Category Archives: SCSM 2012

System Center Service Manager 2012 SP1

Monitoring an SCSM Connector – Better than guessing!

First post in quite a while, but really I’ve been amassing tons of content to post. Hopefully this gets busier in the near future 🙂

I’ve been doing a *lot* of work with PowerShell automation and Service Manager. So much I daresay it’s become a second language. It’s even crept into my dreams! Seriously. I woke up the other morning with an idea for a new script and I spent the morning hours from 2AM until 9AM writing it.

As part of a user-onboarding script I’ve been working on lately, there was the need to ensure that the user object was synched back into SCSM before proceeding anymore with the onboarding. You would *think* it would be easy to monitor for such things, but alas! The SMLets deities were not so kind.

So, without status information, I was stuck. I was able to sleep the script for 10 minutes and wait for the connector to finish, but as the customer environment grows, that setting might no longer work. Not to mention at the moment, it only takes about 5 minutes for the connector to run, so we’re wasting time!

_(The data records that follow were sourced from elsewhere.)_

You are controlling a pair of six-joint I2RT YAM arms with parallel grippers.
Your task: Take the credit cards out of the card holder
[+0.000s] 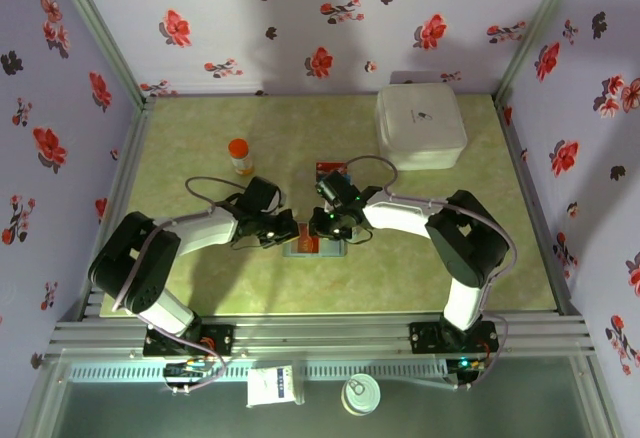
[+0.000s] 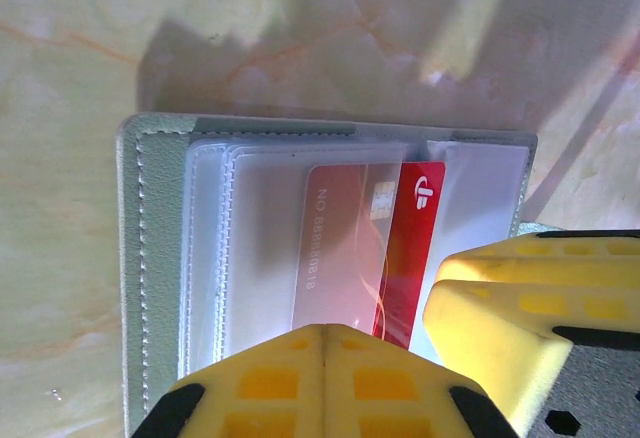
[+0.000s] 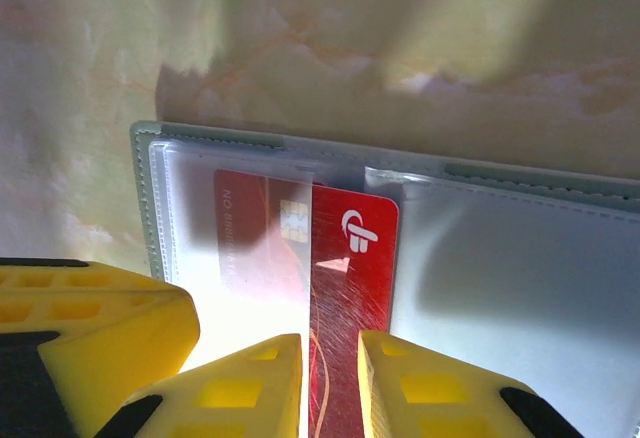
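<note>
Right gripper [image 3: 330, 358] had fingers slightly apart w/ red credit card [image 3: 350, 248] between them; pinched or not, I cannot tell. Left gripper [image 2: 325, 348], pressed together, touched card holder [image 2: 150, 258], lying open near centre of table [image 1: 200, 278], under both grippers.

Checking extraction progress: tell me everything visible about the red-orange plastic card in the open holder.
The red-orange rectangular plastic card lies flat, face up, glossy, with a white logo, a metallic chip and a number. Its chip half sits under a clear sleeve of the open grey bifold card holder; the logo half is bare. The right claw has its yellow fingers slightly apart over the near edge; contact cannot be judged. The shut left claw sits over the sleeved part.
</note>
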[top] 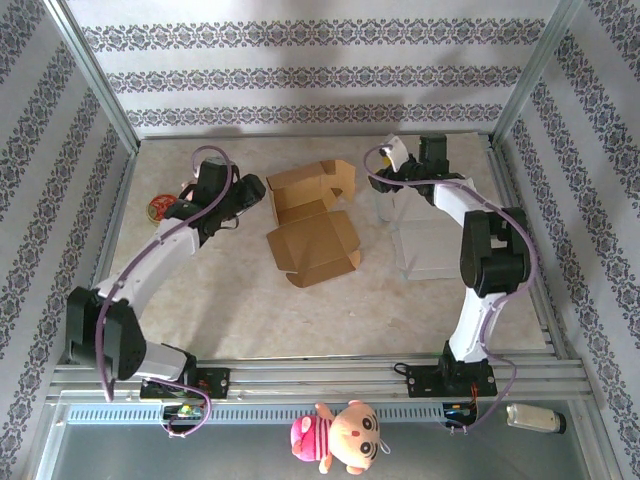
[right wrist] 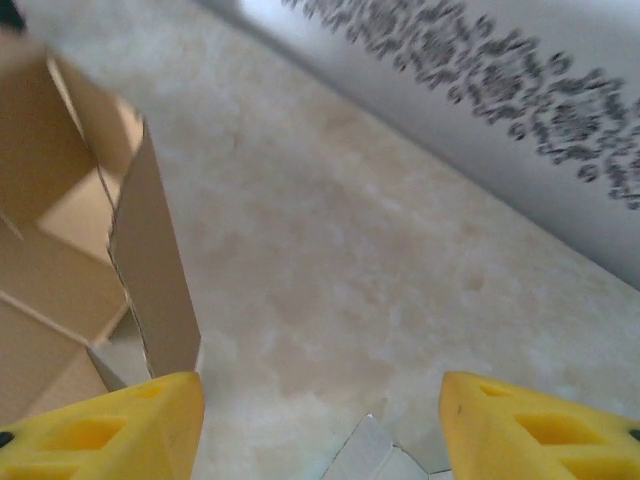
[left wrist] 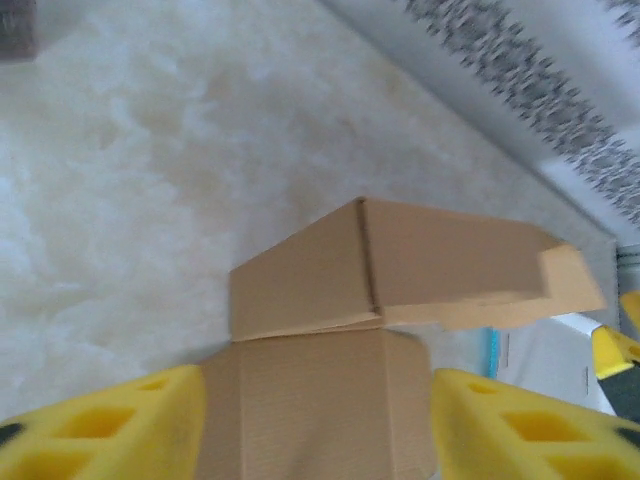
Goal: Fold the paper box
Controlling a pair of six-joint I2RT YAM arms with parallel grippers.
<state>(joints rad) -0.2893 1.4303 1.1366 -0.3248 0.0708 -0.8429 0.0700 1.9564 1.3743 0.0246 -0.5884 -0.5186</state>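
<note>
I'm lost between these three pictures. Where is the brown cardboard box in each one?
Top external: the cardboard box lies mid-table between the two arms, partly folded.
Left wrist: the box sits lower centre, reaching down between the left gripper's yellow fingers.
Right wrist: the box stands at the left edge, flaps open.
Shared landmark: the patterned wall behind the pale table.

Soft, even light falls from above in the overhead view; the pale desk (top: 240,300) looks bright and slightly washed out, with only faint shadows beside the paper box (top: 312,240); both wrist views are softer, the yellow fingers (left wrist: 100,430) near the lens out of focus; the patterned wall (right wrist: 520,90) smears into blur in the right wrist view
</note>
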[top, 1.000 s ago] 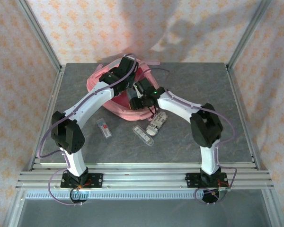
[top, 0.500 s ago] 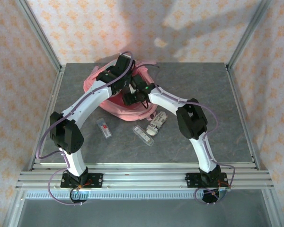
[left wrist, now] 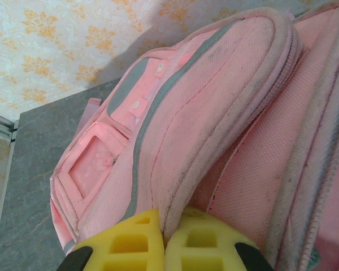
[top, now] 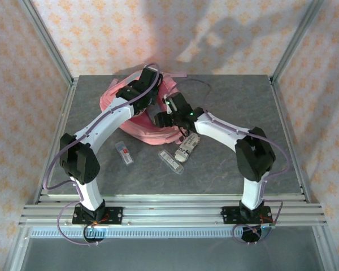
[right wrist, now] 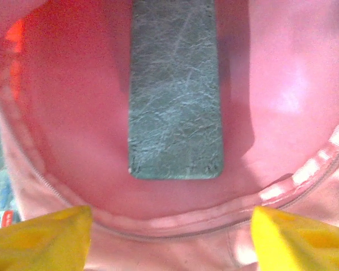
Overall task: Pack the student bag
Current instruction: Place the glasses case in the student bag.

Then I had the genius idea of monitoring event logs for the final status message in a connector workflow and just waiting for that! As it turns out, this method isn’t *totally* reliable and Get-WinEvent was being a pain, so I never actually got this to work how I had hoped. Not to mention, this a bit of a roundabout way to monitor for things – I don’t love watching event logs, and usually I consider that a last ditch effort.

Enter the SCSM SDK! Now, I’ve spent *all* of my automation life using SMLets and the Service Manager Commandlets, so the SDK was foreign territory for me. Even worse, any examples I could find were SDK + C#, not SDK + Powershell. I tried variations of code on and off for about 3 days, and kept getting lost. By day 2, my hair was thinning and wrinkles were forming on my forehead. I thought that I had been bested.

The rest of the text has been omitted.